● **What is required**: Return verbatim all lines from the first one in the records to the line with "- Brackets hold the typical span", both ends kept.

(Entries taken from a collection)
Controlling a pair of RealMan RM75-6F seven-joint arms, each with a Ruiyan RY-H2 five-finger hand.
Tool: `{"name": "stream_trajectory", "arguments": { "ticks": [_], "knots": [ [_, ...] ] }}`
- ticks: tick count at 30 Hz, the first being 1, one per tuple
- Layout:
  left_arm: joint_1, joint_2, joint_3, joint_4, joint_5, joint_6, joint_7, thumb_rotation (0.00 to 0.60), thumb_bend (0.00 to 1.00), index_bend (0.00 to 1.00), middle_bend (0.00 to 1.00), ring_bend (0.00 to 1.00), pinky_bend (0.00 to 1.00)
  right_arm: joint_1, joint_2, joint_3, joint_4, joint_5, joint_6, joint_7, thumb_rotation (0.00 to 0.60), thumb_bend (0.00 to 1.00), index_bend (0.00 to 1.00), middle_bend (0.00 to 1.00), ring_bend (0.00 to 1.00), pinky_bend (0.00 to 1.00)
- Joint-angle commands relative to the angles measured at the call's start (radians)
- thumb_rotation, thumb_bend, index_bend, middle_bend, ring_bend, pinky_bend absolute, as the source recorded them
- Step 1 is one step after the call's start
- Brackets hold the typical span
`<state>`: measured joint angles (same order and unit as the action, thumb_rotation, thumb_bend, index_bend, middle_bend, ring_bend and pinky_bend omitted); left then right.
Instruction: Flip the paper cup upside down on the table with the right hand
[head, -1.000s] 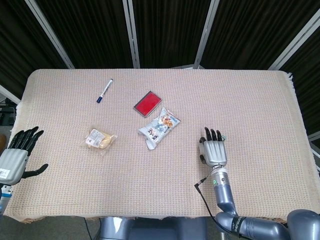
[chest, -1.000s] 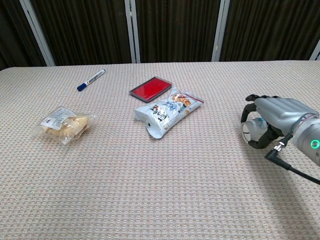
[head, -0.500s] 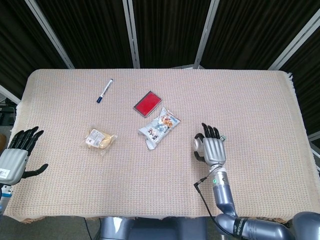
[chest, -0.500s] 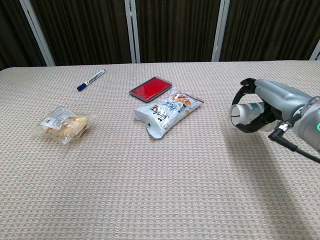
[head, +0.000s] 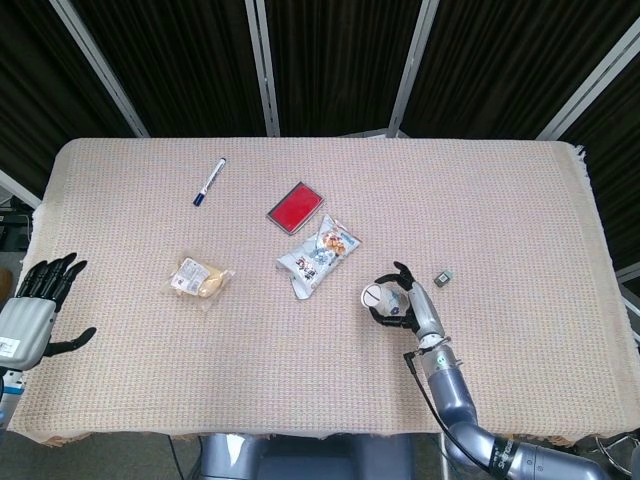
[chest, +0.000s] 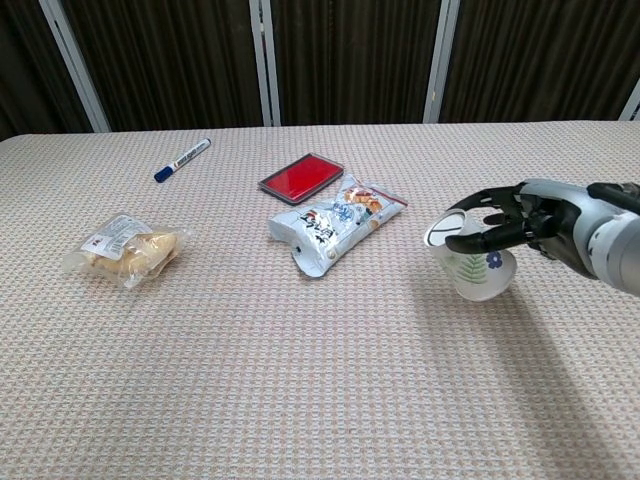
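Observation:
The paper cup (chest: 478, 272) is white with a small blue flower print. My right hand (chest: 520, 225) grips it from the right side, fingers wrapped over its upper part. The cup is tilted, its narrow round bottom facing up and to the left, its wider mouth down near the tablecloth. I cannot tell whether the mouth touches the cloth. From the head view the cup (head: 375, 296) shows as a white disc just left of the right hand (head: 408, 305). My left hand (head: 35, 310) hangs off the table's left edge, fingers spread and holding nothing.
A silver snack bag (chest: 335, 225) lies just left of the cup, with a red flat case (chest: 301, 177) behind it. A bread packet (chest: 125, 250) and a blue marker (chest: 182, 159) lie further left. A small grey object (head: 441, 278) sits right of the hand.
The right hand has moved left with the cup and rolled over, turning the cup from sideways to bottom-up. A small grey object now shows where the hand was. The left hand has not moved.

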<state>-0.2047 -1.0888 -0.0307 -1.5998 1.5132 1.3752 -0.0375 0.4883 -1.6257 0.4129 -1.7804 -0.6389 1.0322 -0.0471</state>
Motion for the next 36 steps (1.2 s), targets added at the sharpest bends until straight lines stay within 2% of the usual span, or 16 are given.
{"name": "stream_trajectory", "arguments": {
  "ticks": [1,13,26,32,36],
  "knots": [
    [0.000,0.000,0.000,0.000,0.000,0.000,-0.001,0.600,0.16,0.00,0.00,0.00,0.00,0.006,0.003,-0.007,0.009,0.010,0.006,-0.004,0.600,0.21,0.43,0.01,0.00,0.00],
    [0.000,0.001,0.001,0.001,0.003,0.001,-0.005,0.600,0.16,0.00,0.00,0.00,0.00,-0.013,0.035,-0.065,0.023,0.019,0.109,-0.073,0.600,0.21,0.42,0.00,0.00,0.00],
    [0.002,0.000,0.002,0.002,0.004,0.004,-0.004,0.600,0.16,0.00,0.00,0.00,0.00,-0.052,0.141,-0.089,-0.029,0.031,0.159,-0.123,0.600,0.21,0.28,0.00,0.00,0.00],
    [0.003,0.000,0.003,0.003,0.006,0.006,-0.005,0.600,0.16,0.00,0.00,0.00,0.00,-0.096,0.253,-0.124,-0.119,-0.050,0.173,-0.126,0.600,0.21,0.23,0.00,0.00,0.00],
    [0.004,-0.001,0.003,0.004,0.006,0.008,-0.005,0.600,0.16,0.00,0.00,0.00,0.00,-0.141,0.341,-0.163,-0.174,-0.152,0.169,-0.087,0.600,0.19,0.17,0.00,0.00,0.00]
  ]
}}
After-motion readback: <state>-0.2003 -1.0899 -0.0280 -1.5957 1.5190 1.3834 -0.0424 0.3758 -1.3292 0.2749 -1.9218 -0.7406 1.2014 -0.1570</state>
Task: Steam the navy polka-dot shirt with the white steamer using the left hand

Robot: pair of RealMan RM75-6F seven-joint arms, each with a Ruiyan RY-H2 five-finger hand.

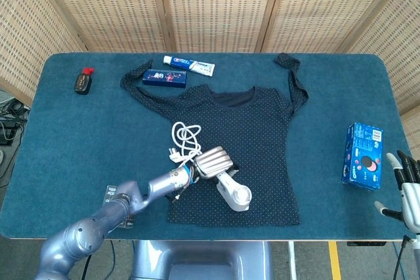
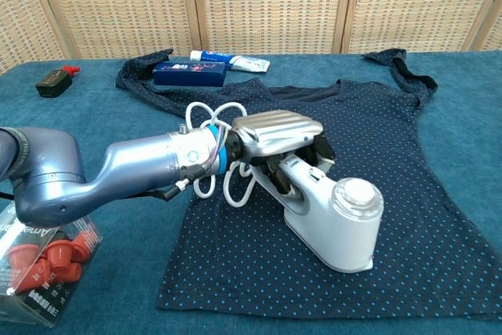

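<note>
Nearest to me, at the bench's (image 1: 59,136) near left corner, sits a clear box of red caps (image 2: 43,260), partly hidden under my left arm. My left hand (image 2: 276,137) has its fingers wrapped around the handle of the white steamer (image 2: 333,221), which stands on the near left part of the navy polka-dot shirt (image 1: 252,142), close to its hem. The steamer's white cord (image 1: 185,141) lies looped just to the left of the hand, at the shirt's left edge.

At the near right edge my right hand (image 1: 405,188) hangs off the bench with fingers spread, gripping nothing. Just beside it, a little farther in, a blue carton (image 1: 363,156) lies on the bench, well apart from the shirt.

The shirt lies flat in the middle, collar toward the far side, sleeves stretched out to far left and far right. Against the left sleeve rests a dark blue box (image 1: 165,77), and just beyond it a toothpaste tube (image 1: 189,64). Toward the far left corner lies a small black bottle with a red cap (image 1: 83,80).
</note>
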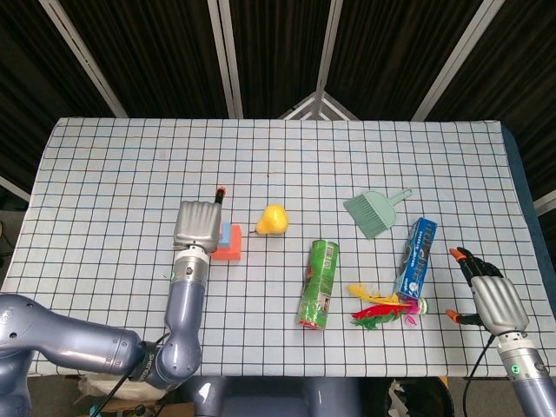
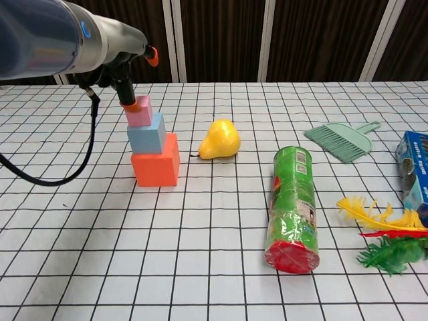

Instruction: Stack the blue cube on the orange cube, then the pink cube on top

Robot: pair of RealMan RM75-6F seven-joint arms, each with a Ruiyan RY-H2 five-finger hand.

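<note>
The three cubes stand as a tower left of centre: the orange cube [image 2: 156, 168] on the cloth, the blue cube [image 2: 147, 137] on it, and the pink cube [image 2: 140, 114] on top. My left hand [image 2: 124, 67] hovers at the tower's upper left. One orange-tipped finger [image 2: 132, 102] rests at the pink cube's top left corner, while another [image 2: 152, 55] is lifted well clear, so nothing is gripped. From the head camera the left hand [image 1: 198, 228] covers most of the tower; only the orange cube [image 1: 228, 252] and blue cube [image 1: 232, 234] peek out. My right hand [image 1: 491, 297] lies open at the table's near right edge.
A yellow pear [image 2: 220, 140] sits just right of the tower. Further right lie a green can [image 2: 291, 207] on its side, a teal hand brush [image 2: 341, 140], a blue box [image 2: 414, 167] and coloured feathers [image 2: 384, 237].
</note>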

● **Answer box**:
Controlling a pair of RealMan RM75-6F seven-joint arms, each with a Ruiyan RY-H2 five-finger hand.
Tool: `{"name": "stream_trajectory", "arguments": { "ticks": [_], "knots": [ [_, ...] ] }}`
- ticks: tick count at 30 Hz, the first being 1, one per tuple
- Layout:
  left_arm: joint_1, joint_2, joint_3, joint_4, joint_5, joint_6, joint_7, thumb_rotation (0.00 to 0.60), thumb_bend (0.00 to 1.00), index_bend (0.00 to 1.00), middle_bend (0.00 to 1.00), ring_bend (0.00 to 1.00), pinky_bend (0.00 to 1.00)
  right_arm: joint_1, joint_2, joint_3, joint_4, joint_5, joint_6, joint_7, thumb_rotation (0.00 to 0.60), thumb_bend (0.00 to 1.00), index_bend (0.00 to 1.00), middle_bend (0.00 to 1.00), ring_bend (0.00 to 1.00), pinky_bend (0.00 to 1.00)
- Joint-angle commands relative to the angles measured at the call's start (radians)
- thumb_rotation, thumb_bend, index_bend, middle_bend, ring_bend, pinky_bend absolute, as the source recorded them
- Step 1 is one step after the call's start
- Brackets hold the typical span

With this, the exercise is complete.